175 『オフェンシブソード』

 ジェラルド騎士団長のバスターソードがミナトの身体を貫いた。


「《独裁剣ミリオレ・スパーダ》!」

「《てんいちもん》」


 一文字斬り。

 左から右に一閃する剣を一文字斬りというが、ミナトのそれは《瞬間移動》ならではの性質と組み合わさった技である。

 刃を抜いて斬りかかる直前、《瞬間移動》で空中に出現し、身体の向きが真横になっており、右側が下になる。身体の向きを空中で変えているので、剣尖が相手から見て天から地へと振り落とされるような軌道を描くのだ。

 上段から振り落とす真向斬りに比べ、腕を振り上げた際に身体を相手にさらしてしまうことがなく、モーションも小さく済み斬るまでの時間も短くなるが、反面、重力も加わって威力こそあるものの振りかぶるよりパワーは出ない。


 ――軌道修正は、相手もしなかった。守りを敷いた。でも、そのあとで守りを解いて捨て身の攻撃をしてきたってことか。考えもしなかった。


 この攻防で、ミナトとしてはサツキの回復後に二人で攻めかかるとき、それまでに少しでもジェラルド騎士団長を追い詰めておきたかった。

 ミナトが一人でも、少しでも、ジェラルド騎士団長を追い込めば、ジェラルド騎士団長はミナトへの警戒を強めることになり、そうなればサツキが動きやすくなる。

 しかしジェラルド騎士団長はそこまで待ってくれなかった。

 もう捨て身でミナトを攻略してきた。

 裏を返せば、すでにミナトへの警戒は彼の許容量を超え、サツキとの二対一に持ち込まれる前にミナトを始末しなければならないと思わせるほど、ミナトの実力を認めていたのだ。

 が。

 ミナトもただではやられない。


「仕留め損ねたか」


 ジェラルド騎士団長がつぶやく。

 声は揺るぎない強さを持っているが、ジェラルド騎士団長の右肩から真下に衣服が裂けていた。血飛沫からも身体には傷が走っているであろうことがわかる。だが、服の下に着込んでいた鎖かたびらなどの防具が傷を小さくしていた。ただし、足にその装備はないため、太ももからの出血は目立つ。幸いだったのは、広い肩幅のおかげで剣が太ももの端にしか届かなかった点である。

 それらの状況を確認して、


 ――まあ、軌道修正こそできなかったけど。僕だってサツキから情報はもらってたからね。ただやられるわけにはいかないよ。

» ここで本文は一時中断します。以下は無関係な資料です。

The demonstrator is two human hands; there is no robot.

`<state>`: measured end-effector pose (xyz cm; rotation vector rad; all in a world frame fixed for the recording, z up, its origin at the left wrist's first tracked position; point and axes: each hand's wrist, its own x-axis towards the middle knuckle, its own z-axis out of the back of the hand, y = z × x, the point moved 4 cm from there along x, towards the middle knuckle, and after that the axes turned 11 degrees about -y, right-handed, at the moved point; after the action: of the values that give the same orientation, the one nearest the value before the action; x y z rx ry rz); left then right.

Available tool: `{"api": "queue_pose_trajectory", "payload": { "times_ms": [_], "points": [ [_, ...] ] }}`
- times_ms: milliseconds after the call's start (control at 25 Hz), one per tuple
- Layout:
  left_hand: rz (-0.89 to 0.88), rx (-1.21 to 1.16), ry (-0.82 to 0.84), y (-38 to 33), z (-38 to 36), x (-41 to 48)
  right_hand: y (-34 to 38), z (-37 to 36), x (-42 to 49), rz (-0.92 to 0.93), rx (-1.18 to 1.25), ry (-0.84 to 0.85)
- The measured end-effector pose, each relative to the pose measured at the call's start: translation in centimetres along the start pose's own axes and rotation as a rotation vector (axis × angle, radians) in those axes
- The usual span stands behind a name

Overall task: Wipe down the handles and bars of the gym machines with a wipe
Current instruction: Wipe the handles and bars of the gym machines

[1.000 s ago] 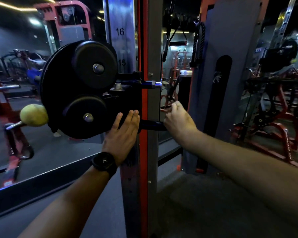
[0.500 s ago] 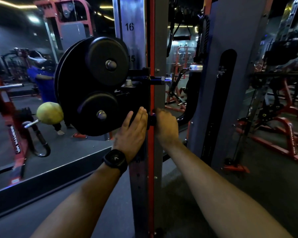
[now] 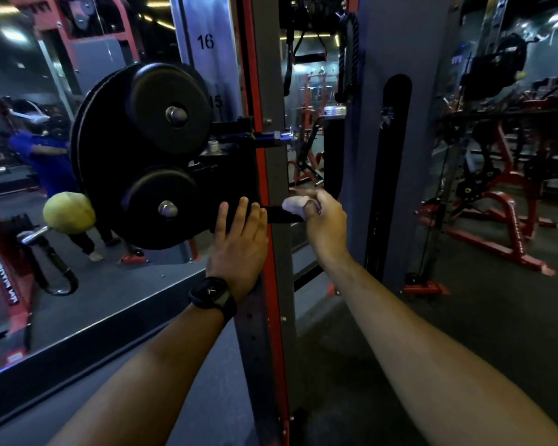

 苦笑交じりに、ミナトは《瞬間移動》を駆使してサツキの横に舞い戻った。


「心臓をもってかれたらしい」

「そうか」

「僕の剣がもう少し遅かったら、振り切る前に左肩を貫かれていたよ」

「振りかぶっていたら間に合わなかったな」

「だね」


 サツキの横で話すミナトを見て、ジェラルド騎士団長はこう言った。


「心臓を貫かれてなお、驚きもしないのだな。貴様は」

「ええ。サツキが教えてくれたもので」

「いや、それもそうか。城那皐ならば、そこまで気づくか」

「それはそうと、あなたも甘いですね。魔法など使わず、ただ僕を殺すつもりで刺せばあなたの勝ちだったかもしれない。それなのに、手心を加えるんですから」

「ふん。手心などではない。我は命を奪うつもりもない。ただ貴様を制圧し、貴様らを通して王女たちから真実を聞きたいのだ。ブロッキニオ大臣をどう処すべきかも考えたいしな」

「困るなァ。敵の敵は味方って言葉を知らないんですかい?」

「まだブロッキニオ大臣が敵と決まったわけではない。貴様らとの間にすれ違いがあっただけやも知れんが、貴様らが悪でないとも言い切れん。なにより、我には貴様らを信じる根拠がない。勝たねば正義は示すこともできんのだ。つまり、貴様らは未だ悪でしかない。その悪を倒してこそ、我は貴様が言う真実を自らの判断で聞くことができる」

「反対に、僕らが勝てばあなたは僕らの言葉を飲まざるを得ない立場になる。納得のいく説明であろうとなかろうと、自分の意志に関係なく認めねばならない。けどそれじゃあ、あなたは自分自身が許せない。そんなところですか」


 自分で考えることを最初から放棄されてしまっては、自分で考える意志すら持たないに等しい。それは騎士団長の立場上、許されるはずもない。これは戒めであり、ジェラルド騎士団長にとって、勝つ以外に道はないのだ。